Assignment |
Please keep to the lines below from the one with "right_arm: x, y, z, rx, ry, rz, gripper" through the one with "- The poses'", and restate them word for word, ends included.

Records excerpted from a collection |

--------

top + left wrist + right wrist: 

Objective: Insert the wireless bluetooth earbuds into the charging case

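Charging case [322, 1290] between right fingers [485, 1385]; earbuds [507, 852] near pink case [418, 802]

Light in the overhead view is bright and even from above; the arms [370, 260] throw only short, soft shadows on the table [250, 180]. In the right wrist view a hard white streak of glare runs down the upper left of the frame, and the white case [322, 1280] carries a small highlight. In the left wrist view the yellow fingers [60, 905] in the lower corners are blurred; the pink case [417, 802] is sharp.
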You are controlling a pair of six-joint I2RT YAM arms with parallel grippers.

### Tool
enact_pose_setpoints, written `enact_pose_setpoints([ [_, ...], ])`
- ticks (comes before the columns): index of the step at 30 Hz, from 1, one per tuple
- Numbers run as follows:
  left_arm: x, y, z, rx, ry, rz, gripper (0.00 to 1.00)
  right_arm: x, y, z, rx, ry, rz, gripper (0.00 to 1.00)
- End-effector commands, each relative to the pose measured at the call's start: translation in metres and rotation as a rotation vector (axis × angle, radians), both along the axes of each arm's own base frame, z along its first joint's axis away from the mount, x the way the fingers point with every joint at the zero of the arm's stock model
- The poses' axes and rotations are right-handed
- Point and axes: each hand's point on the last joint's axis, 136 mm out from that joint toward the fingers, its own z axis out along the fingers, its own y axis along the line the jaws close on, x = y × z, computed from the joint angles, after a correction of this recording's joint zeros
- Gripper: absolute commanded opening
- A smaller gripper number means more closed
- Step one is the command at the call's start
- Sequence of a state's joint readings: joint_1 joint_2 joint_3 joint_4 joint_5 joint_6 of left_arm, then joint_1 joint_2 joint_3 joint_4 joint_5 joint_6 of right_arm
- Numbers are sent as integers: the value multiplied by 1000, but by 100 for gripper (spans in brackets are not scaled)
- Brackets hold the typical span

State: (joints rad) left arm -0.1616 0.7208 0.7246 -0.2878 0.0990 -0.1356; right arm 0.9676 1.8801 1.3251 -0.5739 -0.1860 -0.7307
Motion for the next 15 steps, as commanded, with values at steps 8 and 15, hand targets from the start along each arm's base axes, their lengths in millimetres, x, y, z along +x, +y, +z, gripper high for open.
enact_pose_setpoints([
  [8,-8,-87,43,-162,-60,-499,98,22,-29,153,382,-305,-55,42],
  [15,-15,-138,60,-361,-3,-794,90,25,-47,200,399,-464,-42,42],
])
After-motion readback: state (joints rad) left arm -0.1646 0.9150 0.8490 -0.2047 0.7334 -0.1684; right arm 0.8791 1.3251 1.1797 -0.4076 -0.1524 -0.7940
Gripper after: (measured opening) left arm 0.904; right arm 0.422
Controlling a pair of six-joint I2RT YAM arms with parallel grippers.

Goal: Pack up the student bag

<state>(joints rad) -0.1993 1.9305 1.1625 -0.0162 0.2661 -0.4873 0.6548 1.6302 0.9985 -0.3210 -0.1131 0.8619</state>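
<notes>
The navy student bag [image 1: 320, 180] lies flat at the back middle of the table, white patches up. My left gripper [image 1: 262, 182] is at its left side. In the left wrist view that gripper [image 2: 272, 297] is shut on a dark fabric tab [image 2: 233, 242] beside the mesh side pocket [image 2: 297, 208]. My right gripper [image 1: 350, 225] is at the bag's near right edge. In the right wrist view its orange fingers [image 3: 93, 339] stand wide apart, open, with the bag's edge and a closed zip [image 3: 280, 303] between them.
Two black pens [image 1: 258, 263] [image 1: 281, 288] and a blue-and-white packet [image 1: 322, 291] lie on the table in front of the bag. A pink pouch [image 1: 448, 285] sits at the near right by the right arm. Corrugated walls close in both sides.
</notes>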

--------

Output of the exercise |
  right_arm: x, y, z, rx, ry, rz, gripper (0.00 to 1.00)
- End-effector commands, each relative to the pose measured at the call's start: translation in metres and rotation as a rotation vector (axis × angle, radians), both along the axes of each arm's own base frame, z along its first joint's axis away from the mount, x the way the fingers point with every joint at the zero of the arm's stock model
- The poses' axes and rotations are right-handed

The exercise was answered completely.